Get Organized During Professional Organizer’s Month
January is the perfect month to get organized. The new year has just begun. People who have a hard time keeping track of bills, receipts and other financial paperwork have an opportunity for a fresh start – a chance to make new files and resolve to file papers as they come in, before they turn into a teaming pile of missed deadlines, overdue bills and lost class registration forms. Almost everyone is determined to be more organized in the new year than they were in the old. That must be why January is Professional Organizers’ Month.
Colorado is home to several professional organizing firms, including Major Mom, All in Good Order, A Place for Everything, and the Alchemy of Order. Boulder County alone is home to eight professional organizers. What is the best way to declutter a home and organize the stuff that remains? Many professional organizers advise their clients to think in terms of A, B, and C spaces. The A space should be easy to access. A spaces might include the top of your desk, your kitchen counter, the front of your closet. These spaces should only contain the things you use every day – like your coffee maker (if you drink coffee). B spaces, such as desk drawers and files, kitchen cupboards, and your closet shelves, should include the things that you need to use regularly, but not every day. For example, guest linens might be stored on a top shelf of a closet, while refills of office supplies might take up space in a desk drawer.
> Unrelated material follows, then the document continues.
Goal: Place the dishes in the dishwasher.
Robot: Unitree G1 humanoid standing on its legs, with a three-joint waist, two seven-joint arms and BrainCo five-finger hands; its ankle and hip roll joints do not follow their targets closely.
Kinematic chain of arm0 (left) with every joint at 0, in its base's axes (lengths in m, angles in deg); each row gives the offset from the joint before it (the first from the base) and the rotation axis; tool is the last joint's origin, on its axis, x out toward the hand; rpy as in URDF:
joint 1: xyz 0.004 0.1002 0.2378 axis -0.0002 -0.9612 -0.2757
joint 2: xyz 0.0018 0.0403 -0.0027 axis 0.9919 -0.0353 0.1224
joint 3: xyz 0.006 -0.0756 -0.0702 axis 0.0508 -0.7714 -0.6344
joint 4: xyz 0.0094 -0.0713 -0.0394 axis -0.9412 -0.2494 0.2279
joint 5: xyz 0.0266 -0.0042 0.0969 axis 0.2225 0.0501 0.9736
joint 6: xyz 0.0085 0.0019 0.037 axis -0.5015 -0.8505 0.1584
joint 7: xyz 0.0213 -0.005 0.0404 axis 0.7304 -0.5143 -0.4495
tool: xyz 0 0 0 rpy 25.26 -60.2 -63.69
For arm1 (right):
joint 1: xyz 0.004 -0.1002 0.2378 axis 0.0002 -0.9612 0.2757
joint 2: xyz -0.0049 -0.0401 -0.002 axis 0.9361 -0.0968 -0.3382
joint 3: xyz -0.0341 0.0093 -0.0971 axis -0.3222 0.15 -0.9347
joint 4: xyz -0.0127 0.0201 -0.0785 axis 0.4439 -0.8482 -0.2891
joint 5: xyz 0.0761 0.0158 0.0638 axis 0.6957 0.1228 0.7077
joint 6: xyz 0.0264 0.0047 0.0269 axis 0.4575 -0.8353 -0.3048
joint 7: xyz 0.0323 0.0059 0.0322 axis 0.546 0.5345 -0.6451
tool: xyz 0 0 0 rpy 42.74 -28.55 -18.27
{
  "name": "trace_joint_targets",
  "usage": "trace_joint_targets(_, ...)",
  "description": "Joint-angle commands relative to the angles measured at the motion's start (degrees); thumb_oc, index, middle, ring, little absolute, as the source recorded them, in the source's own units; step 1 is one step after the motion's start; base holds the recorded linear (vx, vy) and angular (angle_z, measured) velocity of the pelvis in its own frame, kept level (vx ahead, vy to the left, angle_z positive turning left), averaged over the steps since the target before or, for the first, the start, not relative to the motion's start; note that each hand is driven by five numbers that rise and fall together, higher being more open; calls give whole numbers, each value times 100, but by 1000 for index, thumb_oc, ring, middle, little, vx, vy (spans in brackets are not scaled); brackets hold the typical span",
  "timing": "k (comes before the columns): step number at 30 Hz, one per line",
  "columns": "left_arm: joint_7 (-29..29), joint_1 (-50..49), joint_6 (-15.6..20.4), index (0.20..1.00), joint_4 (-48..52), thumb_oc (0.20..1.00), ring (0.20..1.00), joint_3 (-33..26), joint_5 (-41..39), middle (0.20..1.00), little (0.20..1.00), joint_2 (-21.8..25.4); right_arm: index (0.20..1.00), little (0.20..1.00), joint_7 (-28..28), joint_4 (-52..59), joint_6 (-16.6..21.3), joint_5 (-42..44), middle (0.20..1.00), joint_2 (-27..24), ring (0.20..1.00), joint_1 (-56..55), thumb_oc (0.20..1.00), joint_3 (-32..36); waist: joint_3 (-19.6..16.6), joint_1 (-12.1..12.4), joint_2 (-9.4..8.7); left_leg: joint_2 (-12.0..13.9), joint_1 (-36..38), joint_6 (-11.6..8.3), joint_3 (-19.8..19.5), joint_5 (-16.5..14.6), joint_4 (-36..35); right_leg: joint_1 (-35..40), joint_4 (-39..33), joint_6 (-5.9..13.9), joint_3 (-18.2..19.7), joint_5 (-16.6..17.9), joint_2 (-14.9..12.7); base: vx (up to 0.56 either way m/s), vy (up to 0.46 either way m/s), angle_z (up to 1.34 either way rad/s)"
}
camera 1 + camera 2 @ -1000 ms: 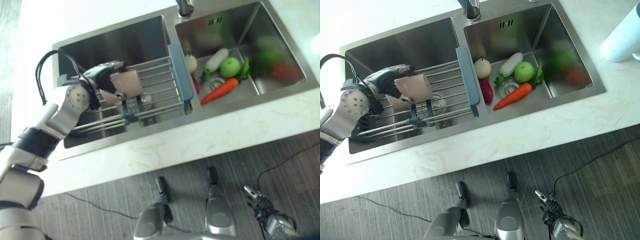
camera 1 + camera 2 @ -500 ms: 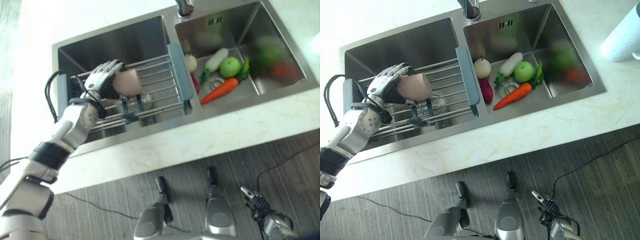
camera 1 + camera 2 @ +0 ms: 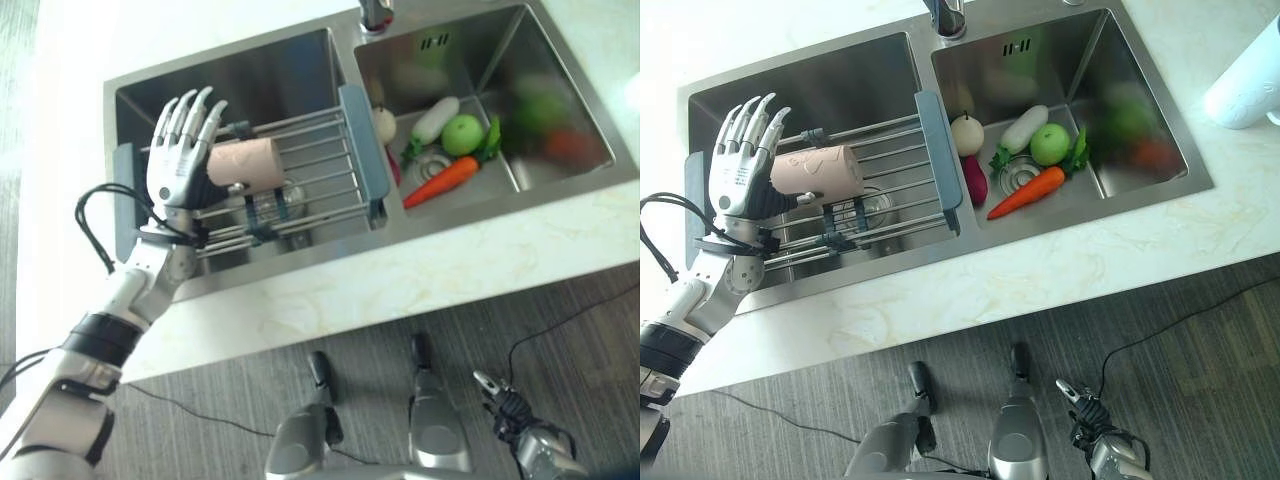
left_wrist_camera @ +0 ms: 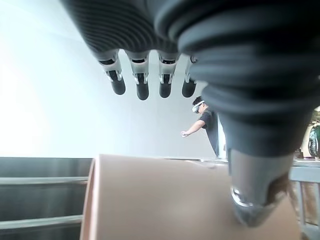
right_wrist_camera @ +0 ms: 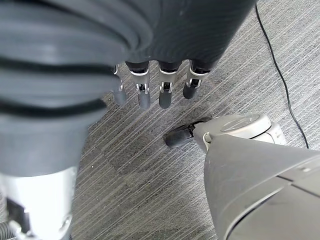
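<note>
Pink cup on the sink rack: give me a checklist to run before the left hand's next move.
1. Pink cup lying on its side on the wire rack: ok.
2. Left hand fingers straight, not gripping the cup: ok.
3. Thumb clear of the cup: cannot tell; the left wrist view shows it at the cup's edge.
4. Right hand idle, low over the floor: ok.
5. Dishwasher located: cannot tell.

Kitchen: double steel sink (image 3: 840, 75) set in pale marble-look counter (image 3: 1040, 270), tap (image 3: 945, 15), wire dish rack (image 3: 890, 190) across basin, vegetables (image 3: 1035, 160) in other.
</note>
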Motion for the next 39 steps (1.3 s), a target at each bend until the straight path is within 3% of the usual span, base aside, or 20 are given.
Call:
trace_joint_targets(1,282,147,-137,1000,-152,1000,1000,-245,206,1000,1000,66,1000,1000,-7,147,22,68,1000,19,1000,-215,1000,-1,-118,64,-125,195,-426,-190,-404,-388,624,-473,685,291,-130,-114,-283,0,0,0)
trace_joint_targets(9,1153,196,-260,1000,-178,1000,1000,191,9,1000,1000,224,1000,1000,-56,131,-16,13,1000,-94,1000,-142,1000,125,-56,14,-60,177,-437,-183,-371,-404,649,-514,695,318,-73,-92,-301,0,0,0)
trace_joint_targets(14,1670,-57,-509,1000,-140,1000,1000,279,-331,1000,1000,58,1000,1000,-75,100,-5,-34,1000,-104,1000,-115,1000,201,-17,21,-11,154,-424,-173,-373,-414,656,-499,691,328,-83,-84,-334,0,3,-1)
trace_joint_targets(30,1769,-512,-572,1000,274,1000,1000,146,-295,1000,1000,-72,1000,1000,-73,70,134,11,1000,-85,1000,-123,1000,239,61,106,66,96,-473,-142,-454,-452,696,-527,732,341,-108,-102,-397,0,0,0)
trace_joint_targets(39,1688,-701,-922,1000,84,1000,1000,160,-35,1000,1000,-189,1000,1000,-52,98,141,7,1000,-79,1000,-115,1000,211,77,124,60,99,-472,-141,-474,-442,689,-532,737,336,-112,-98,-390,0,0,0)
The C space can contain items that you are not likely to need within the next year. Since you will not need those items right away, C spaces can be harder to access – basement or attic crawl spaces, or self-storage units.
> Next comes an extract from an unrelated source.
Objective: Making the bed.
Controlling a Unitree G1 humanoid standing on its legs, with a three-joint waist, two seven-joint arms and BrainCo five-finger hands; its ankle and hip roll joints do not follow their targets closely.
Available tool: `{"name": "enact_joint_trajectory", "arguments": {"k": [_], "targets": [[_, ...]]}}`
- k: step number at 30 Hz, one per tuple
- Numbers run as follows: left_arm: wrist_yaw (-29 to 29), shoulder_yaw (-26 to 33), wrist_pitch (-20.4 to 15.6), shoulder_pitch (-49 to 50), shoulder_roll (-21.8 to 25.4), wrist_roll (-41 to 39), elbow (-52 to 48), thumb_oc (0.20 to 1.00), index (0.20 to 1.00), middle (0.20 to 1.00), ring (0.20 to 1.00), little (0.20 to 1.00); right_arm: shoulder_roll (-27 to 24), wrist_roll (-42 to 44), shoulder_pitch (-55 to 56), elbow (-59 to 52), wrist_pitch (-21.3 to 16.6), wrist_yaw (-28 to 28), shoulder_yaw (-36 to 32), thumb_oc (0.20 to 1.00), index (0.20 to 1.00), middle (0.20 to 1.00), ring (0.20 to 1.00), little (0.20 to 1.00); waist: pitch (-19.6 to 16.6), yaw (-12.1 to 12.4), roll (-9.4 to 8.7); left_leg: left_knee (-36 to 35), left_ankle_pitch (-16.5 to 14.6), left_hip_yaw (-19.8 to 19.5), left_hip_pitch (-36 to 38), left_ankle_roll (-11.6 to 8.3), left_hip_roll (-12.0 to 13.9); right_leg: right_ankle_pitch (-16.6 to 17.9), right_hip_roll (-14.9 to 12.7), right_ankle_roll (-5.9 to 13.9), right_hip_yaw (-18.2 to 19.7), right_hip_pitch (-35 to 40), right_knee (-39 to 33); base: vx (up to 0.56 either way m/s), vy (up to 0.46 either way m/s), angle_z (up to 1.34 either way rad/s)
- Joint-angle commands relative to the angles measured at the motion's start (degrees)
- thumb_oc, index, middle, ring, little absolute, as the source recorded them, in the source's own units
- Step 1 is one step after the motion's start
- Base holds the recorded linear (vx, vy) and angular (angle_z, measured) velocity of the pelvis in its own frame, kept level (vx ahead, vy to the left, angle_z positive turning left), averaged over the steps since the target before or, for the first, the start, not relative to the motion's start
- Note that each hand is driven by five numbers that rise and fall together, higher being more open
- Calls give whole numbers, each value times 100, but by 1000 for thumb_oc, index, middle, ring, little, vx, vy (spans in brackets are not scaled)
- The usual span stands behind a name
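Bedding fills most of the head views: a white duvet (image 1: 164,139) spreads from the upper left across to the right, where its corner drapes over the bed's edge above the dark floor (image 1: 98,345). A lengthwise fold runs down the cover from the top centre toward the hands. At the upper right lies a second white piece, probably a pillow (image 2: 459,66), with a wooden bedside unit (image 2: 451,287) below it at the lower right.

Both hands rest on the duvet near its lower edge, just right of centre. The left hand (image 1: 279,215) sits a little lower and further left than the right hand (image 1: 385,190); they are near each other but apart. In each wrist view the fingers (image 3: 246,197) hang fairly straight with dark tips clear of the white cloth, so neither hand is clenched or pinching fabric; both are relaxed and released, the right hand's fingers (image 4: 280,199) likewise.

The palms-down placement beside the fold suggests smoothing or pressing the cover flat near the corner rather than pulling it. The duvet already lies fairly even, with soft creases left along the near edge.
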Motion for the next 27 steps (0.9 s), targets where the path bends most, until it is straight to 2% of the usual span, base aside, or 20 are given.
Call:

For most people, though, the hardest part of organizing is deciding what to do with the items that do not fall into the A, B, or C categories. Those are the items that should be recycled, given away, or thrown out. It is hard to get rid of stuff. But, according to Boulder organizer Liz Canavan (from Alchemy of Order), dealing with unnecessary clutter every day uses up time and drains a person’s energy. “Any time there’s clutter,” she says, “there’s not a flow, and when there’s not a flow, people get stuck, whether stuck professionally or personally….Clearing out the clutter breaks that up.”